My last real relationship, though brief, ended because of my insecurities. Five years later, with a drastically different life and newfound confidence, I wanted to give it another shot. I had changed. I was professional, polished, and had my life together. I was living in California and had finally found success, surpassing my ex in many ways. So, I flew back to New York, hoping to rekindle our flame. I wanted to show him that I was a changed man, evolved and refined. But it didn't work out.
Feeling defeated, I called my best friend, Jonathan. Before I could even explain what had happened, he heard it in my voice and said, "Come home, Chicken." Jonathan was also going through a low point in his life, so he understood the need for comfort and companionship. With my tail between my legs, I walked into Jonathan's apartment. He didn't ask much, didn't grill me on my decision to fly across the country for a shot at rekindling an old flame, and didn't say, "I told you so." He just grabbed his keys and said, "Let's go eat."
We got in his car, and I settled into the familiar passenger seat, the same one I'd occupied for years. We drove in silence, listening to a playlist of Stevie Nicks, Celine Dion, and Myriam Hernández.
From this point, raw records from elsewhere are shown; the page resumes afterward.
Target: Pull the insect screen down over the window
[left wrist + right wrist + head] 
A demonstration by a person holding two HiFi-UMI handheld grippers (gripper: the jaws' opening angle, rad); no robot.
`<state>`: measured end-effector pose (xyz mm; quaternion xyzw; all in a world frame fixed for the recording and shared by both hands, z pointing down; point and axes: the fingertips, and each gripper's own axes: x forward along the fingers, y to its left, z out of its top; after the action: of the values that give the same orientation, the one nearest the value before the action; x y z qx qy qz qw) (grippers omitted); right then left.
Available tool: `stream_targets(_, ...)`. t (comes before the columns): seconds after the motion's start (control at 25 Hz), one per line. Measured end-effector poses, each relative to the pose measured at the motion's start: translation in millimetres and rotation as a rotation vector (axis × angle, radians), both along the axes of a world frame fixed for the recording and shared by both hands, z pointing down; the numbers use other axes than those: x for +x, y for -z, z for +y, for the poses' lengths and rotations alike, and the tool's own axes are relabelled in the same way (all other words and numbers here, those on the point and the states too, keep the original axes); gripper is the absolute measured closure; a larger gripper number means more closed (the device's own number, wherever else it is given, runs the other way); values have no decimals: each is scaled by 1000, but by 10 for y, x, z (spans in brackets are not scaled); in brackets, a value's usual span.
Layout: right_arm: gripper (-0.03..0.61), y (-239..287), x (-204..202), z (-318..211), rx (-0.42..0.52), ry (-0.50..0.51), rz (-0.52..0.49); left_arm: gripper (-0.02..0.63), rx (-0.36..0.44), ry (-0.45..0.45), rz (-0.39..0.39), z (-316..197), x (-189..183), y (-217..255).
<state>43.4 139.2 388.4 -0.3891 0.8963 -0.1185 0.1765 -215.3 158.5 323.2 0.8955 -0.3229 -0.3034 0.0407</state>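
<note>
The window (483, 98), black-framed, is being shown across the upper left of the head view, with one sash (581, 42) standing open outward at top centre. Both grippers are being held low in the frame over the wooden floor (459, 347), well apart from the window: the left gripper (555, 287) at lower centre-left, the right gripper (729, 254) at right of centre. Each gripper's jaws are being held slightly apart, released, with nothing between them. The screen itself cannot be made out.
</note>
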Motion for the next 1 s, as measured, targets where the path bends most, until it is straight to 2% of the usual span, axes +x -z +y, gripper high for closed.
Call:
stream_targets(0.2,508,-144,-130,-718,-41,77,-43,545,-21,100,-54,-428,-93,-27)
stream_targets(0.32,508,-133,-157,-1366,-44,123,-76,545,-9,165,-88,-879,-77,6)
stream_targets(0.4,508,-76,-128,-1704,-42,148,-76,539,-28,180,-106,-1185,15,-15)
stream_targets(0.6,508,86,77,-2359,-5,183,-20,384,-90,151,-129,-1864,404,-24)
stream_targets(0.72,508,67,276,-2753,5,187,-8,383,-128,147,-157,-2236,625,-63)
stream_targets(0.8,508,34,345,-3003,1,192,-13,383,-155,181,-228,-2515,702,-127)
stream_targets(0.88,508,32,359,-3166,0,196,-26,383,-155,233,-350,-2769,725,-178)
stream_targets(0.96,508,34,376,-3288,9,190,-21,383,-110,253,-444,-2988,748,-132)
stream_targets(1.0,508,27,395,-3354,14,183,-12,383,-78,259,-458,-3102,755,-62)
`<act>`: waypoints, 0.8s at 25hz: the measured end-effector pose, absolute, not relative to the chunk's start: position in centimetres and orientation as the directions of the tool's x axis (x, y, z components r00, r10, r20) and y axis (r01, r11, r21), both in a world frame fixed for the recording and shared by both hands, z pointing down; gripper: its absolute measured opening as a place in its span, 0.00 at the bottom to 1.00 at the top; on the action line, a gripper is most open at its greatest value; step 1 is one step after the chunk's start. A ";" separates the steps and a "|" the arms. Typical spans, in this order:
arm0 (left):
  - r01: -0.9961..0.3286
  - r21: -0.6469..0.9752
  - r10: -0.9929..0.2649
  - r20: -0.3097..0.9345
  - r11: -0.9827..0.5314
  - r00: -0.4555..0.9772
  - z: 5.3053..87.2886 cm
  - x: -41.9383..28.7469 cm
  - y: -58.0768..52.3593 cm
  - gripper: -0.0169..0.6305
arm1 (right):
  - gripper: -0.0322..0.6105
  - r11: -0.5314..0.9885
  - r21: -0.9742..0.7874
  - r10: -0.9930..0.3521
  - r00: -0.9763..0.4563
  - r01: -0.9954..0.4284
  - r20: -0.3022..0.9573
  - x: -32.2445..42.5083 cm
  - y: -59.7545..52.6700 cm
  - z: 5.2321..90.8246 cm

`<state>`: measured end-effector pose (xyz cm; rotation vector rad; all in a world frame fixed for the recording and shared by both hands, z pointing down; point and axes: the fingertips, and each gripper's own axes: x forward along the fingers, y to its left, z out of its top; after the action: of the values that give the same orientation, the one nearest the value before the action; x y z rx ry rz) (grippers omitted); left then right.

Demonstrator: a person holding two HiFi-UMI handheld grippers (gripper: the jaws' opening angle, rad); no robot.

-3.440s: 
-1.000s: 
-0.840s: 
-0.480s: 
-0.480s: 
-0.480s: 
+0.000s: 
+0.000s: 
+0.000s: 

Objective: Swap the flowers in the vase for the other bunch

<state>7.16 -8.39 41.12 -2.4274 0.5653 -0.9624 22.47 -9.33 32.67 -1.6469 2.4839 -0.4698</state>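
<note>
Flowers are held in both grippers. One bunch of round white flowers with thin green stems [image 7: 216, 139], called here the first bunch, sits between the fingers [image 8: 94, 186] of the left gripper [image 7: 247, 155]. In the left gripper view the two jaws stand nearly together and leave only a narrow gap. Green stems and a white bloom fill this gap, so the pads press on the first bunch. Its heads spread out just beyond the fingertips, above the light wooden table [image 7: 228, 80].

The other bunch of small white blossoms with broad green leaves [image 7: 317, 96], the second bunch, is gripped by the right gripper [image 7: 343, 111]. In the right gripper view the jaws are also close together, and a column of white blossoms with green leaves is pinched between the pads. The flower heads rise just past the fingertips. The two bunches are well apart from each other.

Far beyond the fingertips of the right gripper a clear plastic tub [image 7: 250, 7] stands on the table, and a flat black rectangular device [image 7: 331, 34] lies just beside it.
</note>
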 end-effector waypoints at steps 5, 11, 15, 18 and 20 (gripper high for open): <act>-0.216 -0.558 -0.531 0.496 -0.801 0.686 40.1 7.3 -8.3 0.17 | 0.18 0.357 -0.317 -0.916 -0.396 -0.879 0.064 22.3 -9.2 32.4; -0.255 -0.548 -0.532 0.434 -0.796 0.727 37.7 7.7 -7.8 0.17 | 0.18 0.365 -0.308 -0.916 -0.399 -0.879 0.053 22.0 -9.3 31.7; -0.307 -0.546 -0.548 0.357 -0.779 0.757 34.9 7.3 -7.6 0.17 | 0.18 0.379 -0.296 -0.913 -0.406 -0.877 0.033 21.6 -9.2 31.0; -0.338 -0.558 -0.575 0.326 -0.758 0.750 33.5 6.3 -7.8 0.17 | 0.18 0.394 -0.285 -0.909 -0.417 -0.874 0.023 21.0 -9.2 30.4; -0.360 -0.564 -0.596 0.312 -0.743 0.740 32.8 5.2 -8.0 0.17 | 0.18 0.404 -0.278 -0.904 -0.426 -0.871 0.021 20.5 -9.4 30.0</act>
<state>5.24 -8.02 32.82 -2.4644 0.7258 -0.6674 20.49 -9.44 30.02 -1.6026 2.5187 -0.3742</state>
Our destination was Kiku, a hibachi restaurant in Paramus, New Jersey. It was our spot, a place we frequented at least once a month when I lived in New York full-time. Kiku had horrible carpeting and simple decor, but the food was incredible.
That night, we had the hibachi grill to ourselves. It felt like the universe knew we needed solitude. The mood was somber, heavy with unspoken thoughts and feelings. We ordered our cocktails, as we always did. When the food arrived, I asked Jonathan how it was. He took a bite, paused, and said, "It's... divine."
There was a brief silence before I burst into laughter, spitting out my lychee martini. The word "divine" seemed so over-the-top, yet so fitting. We laughed uncontrollably, the kind of laughter that makes your sides hurt. That night, we didn't feel alone anymore. We knew we would always have each other. The word "divine" became an inside joke, a word our friends and family began using to describe everything. For Jonathan and me, food is our love language. It's how we connect, laugh, talk, and heal.
In those moments, I realized that while I had spent much of my life focusing on the basic needs of survival, I had finally begun to climb Maslow's hierarchy. The laughter, the companionship, the shared meals—these were not just fleeting comforts but essential steps toward love, belonging, and even self-actualization. Sometimes, it takes a simple dinner, a bit of laughter, and a stiff drink with your best friend to remind you that life is more than just surviving; it's about finding those moments that make it all worthwhile. Because that, truly, is divine.